The T&T Ranch was regularly visited by professors of the University of Nevada and by Nevada politicians, especially during the winter. Among the crops that were harvested was alfalfa. The tenth reap of the plant took place in 1921. That harvest season, an average of fifteen tons of alfalfa were reaped per acre.

Although the T&T Ranch had been established in order to attract homesteaders, no farmers had settled in the area since its foundation. Potential settlers were discouraged by the Homestead Act until 1919, when Congress passed the Pittman Underground Water Act, that provided more attractive conditions for homesteaders. After this bill was passed, five Pacific Coast Borax Company officials founded homesteads around the T&T Ranch. The names of these officials were: F. M. Jenifer, F. W. Corkhill, U. S. Miller, W. W. Cahill, and C. B. Zabriskie. In 1921, five observation wells for these farms were drilled. The new farms formed a contiguous block. Not long after the claims of the five homesteaders had been patented in 1927, they transferred their farms to the Pacific Coast Borax Company.

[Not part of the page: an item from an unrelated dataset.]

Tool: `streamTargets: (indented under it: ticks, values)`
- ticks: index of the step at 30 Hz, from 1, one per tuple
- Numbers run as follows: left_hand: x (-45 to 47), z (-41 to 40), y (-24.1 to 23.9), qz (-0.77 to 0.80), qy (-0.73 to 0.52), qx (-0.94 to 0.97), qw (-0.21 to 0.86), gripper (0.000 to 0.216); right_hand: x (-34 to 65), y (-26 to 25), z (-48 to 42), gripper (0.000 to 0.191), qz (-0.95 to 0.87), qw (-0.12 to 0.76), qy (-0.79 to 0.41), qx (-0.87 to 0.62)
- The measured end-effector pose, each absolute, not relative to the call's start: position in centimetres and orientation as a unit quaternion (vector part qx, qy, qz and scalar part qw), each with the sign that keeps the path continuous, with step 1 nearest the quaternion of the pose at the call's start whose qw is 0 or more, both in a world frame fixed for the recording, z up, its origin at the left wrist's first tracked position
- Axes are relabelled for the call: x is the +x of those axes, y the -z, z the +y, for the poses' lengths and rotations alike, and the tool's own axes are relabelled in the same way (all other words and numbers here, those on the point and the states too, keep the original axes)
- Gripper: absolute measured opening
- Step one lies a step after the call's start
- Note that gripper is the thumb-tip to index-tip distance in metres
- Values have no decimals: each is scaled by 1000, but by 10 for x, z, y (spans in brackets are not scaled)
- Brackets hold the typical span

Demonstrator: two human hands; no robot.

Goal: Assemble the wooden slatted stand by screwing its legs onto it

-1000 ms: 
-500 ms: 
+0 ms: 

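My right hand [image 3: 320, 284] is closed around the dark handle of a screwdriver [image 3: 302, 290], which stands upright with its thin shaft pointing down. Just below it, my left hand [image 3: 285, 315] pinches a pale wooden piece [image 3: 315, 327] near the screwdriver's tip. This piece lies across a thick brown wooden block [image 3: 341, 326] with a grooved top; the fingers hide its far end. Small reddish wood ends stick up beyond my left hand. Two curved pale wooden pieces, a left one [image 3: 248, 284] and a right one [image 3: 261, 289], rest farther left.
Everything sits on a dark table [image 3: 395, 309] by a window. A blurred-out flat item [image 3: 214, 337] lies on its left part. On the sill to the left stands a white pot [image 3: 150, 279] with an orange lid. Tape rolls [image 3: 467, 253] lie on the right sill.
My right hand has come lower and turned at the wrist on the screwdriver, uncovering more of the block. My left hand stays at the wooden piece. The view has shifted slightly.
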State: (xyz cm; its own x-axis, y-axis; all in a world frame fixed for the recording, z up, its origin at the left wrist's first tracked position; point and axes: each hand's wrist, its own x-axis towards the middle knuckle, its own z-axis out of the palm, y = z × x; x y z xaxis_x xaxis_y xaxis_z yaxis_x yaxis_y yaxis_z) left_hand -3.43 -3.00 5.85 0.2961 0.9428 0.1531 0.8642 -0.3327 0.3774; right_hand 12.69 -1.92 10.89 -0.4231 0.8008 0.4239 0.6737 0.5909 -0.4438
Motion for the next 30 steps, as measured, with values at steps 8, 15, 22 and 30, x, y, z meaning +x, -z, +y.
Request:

In the 1930s, a farm building and some annexes were added to the T&T Ranch, which then also comprised the five homesteads. In addition, several wells were constructed with depths varying from 72–88 ft. During that time, multiple crops were grown, including grapes, nuts, several other fruits, and alfalfa. The T&T Ranch also featured a small dairy. The farm supplied the Furnace Creek Inn and the Amargosa Hotel with milk and vegetables. Both hotels were owned by the Pacific Coast Borax Company. The demonstration farm was vacated in the early 1940s after the Tonopah and Tidewater Railroad was shut down. When the nearby road between Amargosa Valley and Death Valley Junction was paved in the late 1940s, the T&T Ranch was used to accommodate some of the construction workers. In order to accommodate these people, a number of structures were moved to the property.

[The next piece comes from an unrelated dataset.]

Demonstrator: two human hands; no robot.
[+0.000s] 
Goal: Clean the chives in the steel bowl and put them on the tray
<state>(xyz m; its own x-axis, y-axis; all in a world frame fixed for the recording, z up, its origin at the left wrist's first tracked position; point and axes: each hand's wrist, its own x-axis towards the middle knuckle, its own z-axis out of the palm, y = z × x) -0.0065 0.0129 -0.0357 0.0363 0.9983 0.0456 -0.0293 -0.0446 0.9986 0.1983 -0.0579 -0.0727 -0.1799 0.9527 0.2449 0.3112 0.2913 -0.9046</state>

=== Gordon and Billie Bettles ===
In the second half of the 1940s, Gordon and Billie Bettles acquired an option to buy the T&T Ranch from the Pacific Coast Borax Company. When they moved in, they were the only inhabitants in the area and most of the trees and grapevines had died. Gordon and Billie Bettles moved a structure, that used to house railway workers, from Death Valley Junction to the farm to use as their home. Billie erected a garden around the house. Crops that were cultivated included alfalfa and corn and an irrigation system using siphon tubes and diesel engines was used to hydrate them. Those crops were sold in the area and in Las Vegas. A few years after Gordon and Billie Bettles had acquired the farm, their daughter and son-in-law, M. P. Glessner, bought five acres of land near the T&T Ranch. Their plot of land was situated at the crossing of the current SR 373 and Mecca Road. The Glessners built their house on the land in the middle of the 1950s, but Gordon and Billie Bettles obtained the land and the house thereafter. They moved to the house and started the construction of another building nearby.

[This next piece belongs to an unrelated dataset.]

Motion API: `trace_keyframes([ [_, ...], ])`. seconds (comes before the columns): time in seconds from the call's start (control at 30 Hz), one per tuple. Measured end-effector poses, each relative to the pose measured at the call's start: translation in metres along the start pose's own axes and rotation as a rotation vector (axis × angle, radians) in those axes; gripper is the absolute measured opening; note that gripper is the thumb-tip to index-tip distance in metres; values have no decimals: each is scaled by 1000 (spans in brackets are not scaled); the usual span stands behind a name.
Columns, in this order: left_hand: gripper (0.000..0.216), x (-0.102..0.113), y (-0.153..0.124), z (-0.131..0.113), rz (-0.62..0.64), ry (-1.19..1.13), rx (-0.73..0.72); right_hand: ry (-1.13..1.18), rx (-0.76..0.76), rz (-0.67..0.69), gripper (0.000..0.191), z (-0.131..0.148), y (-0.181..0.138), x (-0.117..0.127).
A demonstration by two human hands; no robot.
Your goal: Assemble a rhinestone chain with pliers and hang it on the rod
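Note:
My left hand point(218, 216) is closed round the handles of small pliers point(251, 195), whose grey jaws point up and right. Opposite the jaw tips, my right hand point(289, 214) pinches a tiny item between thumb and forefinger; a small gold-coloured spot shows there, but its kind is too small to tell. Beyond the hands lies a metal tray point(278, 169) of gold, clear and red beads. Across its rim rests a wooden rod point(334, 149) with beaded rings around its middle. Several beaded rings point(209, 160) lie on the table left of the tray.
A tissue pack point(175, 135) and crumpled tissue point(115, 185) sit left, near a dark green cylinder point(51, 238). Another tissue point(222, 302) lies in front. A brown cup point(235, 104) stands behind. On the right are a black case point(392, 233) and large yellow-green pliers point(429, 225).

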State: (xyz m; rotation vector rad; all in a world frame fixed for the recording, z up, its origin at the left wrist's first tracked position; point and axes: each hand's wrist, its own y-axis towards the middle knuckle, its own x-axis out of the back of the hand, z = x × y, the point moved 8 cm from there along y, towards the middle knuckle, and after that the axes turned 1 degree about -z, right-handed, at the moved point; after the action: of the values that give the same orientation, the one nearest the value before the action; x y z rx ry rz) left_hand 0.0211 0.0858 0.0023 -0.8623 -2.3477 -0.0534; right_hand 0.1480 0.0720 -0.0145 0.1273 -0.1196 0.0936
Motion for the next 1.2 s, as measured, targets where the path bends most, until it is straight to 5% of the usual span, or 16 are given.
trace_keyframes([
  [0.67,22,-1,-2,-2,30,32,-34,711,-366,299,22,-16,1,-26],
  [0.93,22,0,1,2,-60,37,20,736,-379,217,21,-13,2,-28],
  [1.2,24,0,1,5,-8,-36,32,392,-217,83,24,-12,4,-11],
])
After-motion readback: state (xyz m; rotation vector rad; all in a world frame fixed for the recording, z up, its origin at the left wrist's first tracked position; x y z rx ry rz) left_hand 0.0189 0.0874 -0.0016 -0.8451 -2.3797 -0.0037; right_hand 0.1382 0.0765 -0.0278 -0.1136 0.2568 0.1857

However, Gordon and Billie Bettles did not meet the terms of the option and were forced to give up the ownership of the option. Hank Records bought the option on the T&T Ranch in 1956. Although they did not own the option anymore, the Bettles family continued to inhabit the T&T Ranch until 1964. During that year, Records had to transfer the ownership of the farm back to the Pacific Coast Borax Company, because he was declared bankrupt. As a favor, the Bettles family was given 40 acres of the land in 1964. The 5 original parcels including the 40 acre piece are now all family owned and currently grow alfalfa, as well as host a 100MW solar farm operated by EDPR.